▶ WHAT YOU WILL DO
Copy out the data below as written; omit any images.
************
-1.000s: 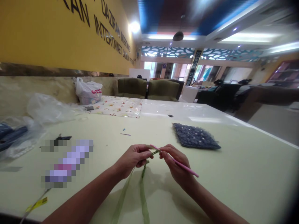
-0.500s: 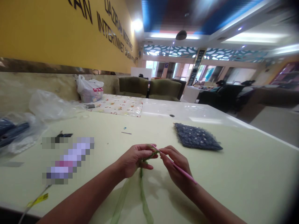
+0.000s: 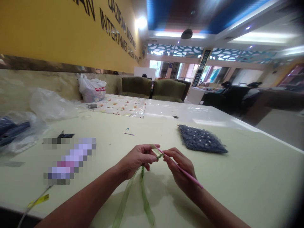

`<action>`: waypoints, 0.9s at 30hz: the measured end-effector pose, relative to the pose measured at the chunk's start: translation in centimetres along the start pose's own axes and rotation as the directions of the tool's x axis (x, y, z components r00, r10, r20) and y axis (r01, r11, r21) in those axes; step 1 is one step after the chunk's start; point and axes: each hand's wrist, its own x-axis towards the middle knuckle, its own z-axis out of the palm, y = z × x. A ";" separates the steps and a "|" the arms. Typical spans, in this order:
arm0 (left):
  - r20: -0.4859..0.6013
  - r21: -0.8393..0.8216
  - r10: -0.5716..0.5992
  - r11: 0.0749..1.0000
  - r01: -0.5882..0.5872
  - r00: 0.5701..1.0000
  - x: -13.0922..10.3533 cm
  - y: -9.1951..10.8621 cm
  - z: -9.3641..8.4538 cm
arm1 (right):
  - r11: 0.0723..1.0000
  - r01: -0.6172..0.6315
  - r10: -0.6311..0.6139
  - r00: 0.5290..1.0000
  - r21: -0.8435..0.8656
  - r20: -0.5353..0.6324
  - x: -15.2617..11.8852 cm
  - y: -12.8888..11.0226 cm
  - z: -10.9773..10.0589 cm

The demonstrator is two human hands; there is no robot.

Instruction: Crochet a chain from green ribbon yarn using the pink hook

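My left hand (image 3: 139, 160) pinches a sheer green ribbon (image 3: 146, 204), worked into a small chain of stitches near the fingertips. Two lengths of it hang below the palm toward the table's near edge. In my right hand (image 3: 180, 166) is a pink crochet hook (image 3: 190, 176), gripped like a pen, its handle end pointing down and right. The hook's tip meets the green ribbon beside my left index finger. My fingers partly hide the stitches. Beyond my right hand lies a dark blue crocheted piece with pearl-like beads (image 3: 201, 139).
A thin needle (image 3: 129, 134) and a small blue clip-like item (image 3: 127, 129) lie ahead. At left are a blurred-out purple object (image 3: 76, 158) with a cable, a dark item (image 3: 65, 135) and clear plastic bags (image 3: 52, 103). A white carrier bag (image 3: 92, 88) stands by the wall; people sit far right.
My left fingers have curled in closer, and ribbon now stretches between the left index finger and the hook. The hook stays in my right hand. The view has shifted slightly.
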 end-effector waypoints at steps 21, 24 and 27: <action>0.152 -0.024 -0.122 0.992 0.127 0.981 0.1 0.9 -1.7 | 0.995 0.057 -0.067 0.988 0.078 0.137 0.6 -1.2 -1.3; 0.190 -0.021 -0.138 0.989 0.144 0.972 0.0 1.3 -2.1 | 0.990 0.051 -0.079 0.973 0.130 0.216 0.8 -1.3 -1.8; 0.187 -0.012 -0.141 0.989 0.145 0.972 0.0 1.4 -2.1 | 0.996 0.088 -0.093 0.971 0.032 0.222 0.7 -1.0 -1.5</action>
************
▶ RESPONSE
-1.000s: 
-0.500s: 
+0.000s: 

`<action>`: waypoints, 0.9s at 30hz: the measured end-effector pose, relative to the pose measured at the chunk's start: translation in centimetres along the start pose's own axes and rotation as the directions of the tool's x axis (x, y, z components r00, r10, r20) and y axis (r01, r11, r21) in those axes; step 1 is one step after the chunk's start; point and axes: each hand's wrist, its own x-axis towards the middle knuckle, its own z-axis out of the palm, y = z × x. A ";" separates the steps and a "|" the arms. Typical spans, in this order:
arm0 (left):
  - r20: -0.4859..0.6013
  - r21: -0.8393..0.8216
  - r10: -0.5716..0.5992
  - r11: 0.0749..1.0000
  - r01: -0.5882..0.5872
  - r00: 0.5701..1.0000
  - x: -13.0922..10.3533 cm
  - y: -9.1951..10.8621 cm
  - z: -9.3641..8.4538 cm
arm1 (right):
  - r11: 0.0723..1.0000
  - r01: -0.6172..0.6315
  - r10: -0.6311..0.6139
  - r00: 0.5290..1.0000
  - r21: -0.8435..0.8656
  - r20: -0.5353..0.6324
  - x: -15.2617..11.8852 cm
  - y: -12.8888..11.0226 cm
  - z: -10.9773..10.0589 cm

The demonstrator is two human hands; there is no robot.

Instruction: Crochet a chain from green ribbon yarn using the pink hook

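My left hand (image 3: 139, 160) pinches a sheer green ribbon (image 3: 146, 204), worked into a small chain of stitches near the fingertips. Two lengths of it hang below the palm toward the table's near edge. In my right hand (image 3: 180, 166) is a pink crochet hook (image 3: 190, 176), gripped like a pen, its handle end pointing down and right. The hook's tip meets the green ribbon beside my left index finger. My fingers partly hide the stitches. Beyond my right hand lies a dark blue crocheted piece with pearl-like beads (image 3: 201, 139).
A thin needle (image 3: 129, 134) and a small blue clip-like item (image 3: 127, 129) lie ahead. At left are a blurred-out purple object (image 3: 76, 158) with a cable, a dark item (image 3: 65, 135) and clear plastic bags (image 3: 52, 103). A white carrier bag (image 3: 92, 88) stands by the wall; people sit far right.
My left fingers have curled in closer, and ribbon now stretches between the left index finger and the hook. The hook stays in my right hand. The view has shifted slightly.
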 end-effector waypoints at steps 21, 24 and 27: <action>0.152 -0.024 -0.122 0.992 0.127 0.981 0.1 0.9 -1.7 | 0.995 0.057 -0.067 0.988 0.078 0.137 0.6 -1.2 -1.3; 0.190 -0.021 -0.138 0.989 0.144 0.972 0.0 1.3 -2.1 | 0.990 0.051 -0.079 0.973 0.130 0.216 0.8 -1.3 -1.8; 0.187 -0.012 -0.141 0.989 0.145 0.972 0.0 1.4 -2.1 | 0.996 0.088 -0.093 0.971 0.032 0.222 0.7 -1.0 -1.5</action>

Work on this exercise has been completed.